PROBLEM TO WORK ON>
In the records below, begin at the line that has "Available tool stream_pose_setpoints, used" and stop after the line that has "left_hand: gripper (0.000"; quote those lines verbatim and nothing more.

══ EXCERPTED DATA

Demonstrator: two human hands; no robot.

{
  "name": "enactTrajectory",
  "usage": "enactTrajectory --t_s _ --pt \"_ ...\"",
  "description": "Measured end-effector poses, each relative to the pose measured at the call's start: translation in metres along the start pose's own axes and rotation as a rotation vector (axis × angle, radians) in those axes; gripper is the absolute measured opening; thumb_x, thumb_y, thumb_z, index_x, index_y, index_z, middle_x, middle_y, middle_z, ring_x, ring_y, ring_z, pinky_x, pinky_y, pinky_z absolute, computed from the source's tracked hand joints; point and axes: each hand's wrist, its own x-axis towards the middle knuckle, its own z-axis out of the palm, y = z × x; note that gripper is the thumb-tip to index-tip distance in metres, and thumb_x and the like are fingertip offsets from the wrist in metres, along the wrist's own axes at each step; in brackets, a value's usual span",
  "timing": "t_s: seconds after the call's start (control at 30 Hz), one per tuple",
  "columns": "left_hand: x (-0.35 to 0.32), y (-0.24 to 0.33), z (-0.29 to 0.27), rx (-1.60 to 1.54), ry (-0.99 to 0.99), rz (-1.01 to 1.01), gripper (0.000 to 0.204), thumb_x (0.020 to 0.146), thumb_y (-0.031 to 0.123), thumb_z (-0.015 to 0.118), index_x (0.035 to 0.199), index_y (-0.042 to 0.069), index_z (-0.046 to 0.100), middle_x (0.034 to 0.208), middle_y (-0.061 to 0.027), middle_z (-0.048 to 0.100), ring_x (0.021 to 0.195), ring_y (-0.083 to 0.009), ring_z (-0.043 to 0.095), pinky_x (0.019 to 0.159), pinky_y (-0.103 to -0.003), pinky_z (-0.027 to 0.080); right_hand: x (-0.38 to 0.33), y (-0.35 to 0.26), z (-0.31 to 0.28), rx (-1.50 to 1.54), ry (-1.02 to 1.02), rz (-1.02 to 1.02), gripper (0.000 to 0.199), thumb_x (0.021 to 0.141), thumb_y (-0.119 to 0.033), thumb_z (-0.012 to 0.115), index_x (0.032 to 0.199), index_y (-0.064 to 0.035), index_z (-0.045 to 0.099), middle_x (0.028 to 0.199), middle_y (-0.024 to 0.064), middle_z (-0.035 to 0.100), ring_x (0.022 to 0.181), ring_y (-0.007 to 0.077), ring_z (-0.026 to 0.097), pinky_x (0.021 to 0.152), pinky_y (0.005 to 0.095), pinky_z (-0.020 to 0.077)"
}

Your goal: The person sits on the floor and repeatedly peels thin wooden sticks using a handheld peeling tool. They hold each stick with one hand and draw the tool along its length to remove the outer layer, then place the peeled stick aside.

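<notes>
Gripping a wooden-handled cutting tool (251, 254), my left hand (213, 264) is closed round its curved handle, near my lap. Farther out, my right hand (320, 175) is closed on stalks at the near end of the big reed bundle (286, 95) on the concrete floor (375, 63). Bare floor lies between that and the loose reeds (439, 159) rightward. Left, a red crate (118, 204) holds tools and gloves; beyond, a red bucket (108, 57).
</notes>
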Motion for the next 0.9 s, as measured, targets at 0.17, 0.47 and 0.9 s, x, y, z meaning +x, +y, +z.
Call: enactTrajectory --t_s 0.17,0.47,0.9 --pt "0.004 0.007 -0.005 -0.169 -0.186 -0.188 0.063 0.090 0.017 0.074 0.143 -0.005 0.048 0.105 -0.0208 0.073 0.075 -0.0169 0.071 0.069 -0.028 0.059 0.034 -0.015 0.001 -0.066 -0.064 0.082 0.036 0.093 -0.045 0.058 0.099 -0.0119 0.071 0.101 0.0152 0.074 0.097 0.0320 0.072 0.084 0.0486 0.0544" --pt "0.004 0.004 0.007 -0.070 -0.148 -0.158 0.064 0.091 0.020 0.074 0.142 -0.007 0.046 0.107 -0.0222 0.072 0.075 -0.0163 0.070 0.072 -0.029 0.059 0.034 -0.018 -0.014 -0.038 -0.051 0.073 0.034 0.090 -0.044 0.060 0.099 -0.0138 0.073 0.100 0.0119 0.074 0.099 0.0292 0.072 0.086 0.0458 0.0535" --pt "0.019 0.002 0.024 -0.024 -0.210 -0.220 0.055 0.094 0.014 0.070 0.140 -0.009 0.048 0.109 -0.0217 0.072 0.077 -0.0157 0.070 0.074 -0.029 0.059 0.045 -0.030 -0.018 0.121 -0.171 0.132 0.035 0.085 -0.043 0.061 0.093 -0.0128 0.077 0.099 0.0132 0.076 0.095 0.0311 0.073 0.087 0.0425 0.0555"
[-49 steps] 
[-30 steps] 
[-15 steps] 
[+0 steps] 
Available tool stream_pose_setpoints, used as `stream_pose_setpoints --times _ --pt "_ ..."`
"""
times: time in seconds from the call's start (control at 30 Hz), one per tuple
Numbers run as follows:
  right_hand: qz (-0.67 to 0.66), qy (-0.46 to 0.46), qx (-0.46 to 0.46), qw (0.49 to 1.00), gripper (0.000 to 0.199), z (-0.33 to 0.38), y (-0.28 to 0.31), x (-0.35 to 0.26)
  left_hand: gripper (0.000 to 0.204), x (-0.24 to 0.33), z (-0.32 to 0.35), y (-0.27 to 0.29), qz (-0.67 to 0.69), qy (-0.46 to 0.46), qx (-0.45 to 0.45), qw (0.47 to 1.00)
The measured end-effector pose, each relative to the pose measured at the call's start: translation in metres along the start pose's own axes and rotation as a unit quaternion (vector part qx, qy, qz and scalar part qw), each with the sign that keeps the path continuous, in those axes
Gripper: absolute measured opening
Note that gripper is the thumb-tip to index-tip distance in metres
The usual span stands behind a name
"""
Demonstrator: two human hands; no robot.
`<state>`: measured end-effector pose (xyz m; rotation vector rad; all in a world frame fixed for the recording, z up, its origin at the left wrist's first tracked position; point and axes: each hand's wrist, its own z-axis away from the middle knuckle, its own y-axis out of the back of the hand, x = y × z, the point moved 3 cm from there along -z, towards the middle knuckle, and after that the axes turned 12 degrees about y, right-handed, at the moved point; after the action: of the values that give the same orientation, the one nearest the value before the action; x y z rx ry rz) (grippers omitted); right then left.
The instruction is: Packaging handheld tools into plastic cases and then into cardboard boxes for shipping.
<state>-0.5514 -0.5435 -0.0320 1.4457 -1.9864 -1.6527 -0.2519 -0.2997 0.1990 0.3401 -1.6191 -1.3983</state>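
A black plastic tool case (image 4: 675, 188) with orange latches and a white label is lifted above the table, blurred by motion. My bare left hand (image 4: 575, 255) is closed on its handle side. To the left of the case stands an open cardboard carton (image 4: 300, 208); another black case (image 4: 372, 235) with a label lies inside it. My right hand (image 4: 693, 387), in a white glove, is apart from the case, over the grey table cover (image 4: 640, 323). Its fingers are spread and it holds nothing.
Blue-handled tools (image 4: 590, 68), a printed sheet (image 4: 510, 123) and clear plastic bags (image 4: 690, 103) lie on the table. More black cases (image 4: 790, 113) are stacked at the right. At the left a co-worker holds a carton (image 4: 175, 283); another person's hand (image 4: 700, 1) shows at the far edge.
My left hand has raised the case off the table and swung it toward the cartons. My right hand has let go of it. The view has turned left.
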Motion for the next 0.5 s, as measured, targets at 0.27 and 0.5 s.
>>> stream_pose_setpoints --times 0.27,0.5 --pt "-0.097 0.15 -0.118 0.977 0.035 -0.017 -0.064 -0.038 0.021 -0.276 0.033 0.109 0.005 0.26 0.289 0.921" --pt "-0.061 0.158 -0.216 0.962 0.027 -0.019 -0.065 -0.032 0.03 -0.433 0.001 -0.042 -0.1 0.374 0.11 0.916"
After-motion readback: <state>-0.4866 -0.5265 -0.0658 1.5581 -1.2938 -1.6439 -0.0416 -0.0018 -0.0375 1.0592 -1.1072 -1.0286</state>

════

WORKED SOLUTION>
Available tool stream_pose_setpoints, used as `stream_pose_setpoints --times _ --pt "_ ..."`
"""
times: time in seconds from the call's start (control at 30 Hz), one per tuple
Numbers run as follows:
  right_hand: qz (-0.67 to 0.66), qy (-0.46 to 0.46), qx (-0.46 to 0.46), qw (0.49 to 1.00), gripper (0.000 to 0.199), z (-0.33 to 0.38), y (-0.28 to 0.31), x (-0.35 to 0.26)
  left_hand: gripper (0.000 to 0.204), x (-0.24 to 0.33), z (-0.32 to 0.35), y (-0.27 to 0.29), qz (-0.67 to 0.69), qy (-0.46 to 0.46), qx (-0.45 to 0.45), qw (0.47 to 1.00)

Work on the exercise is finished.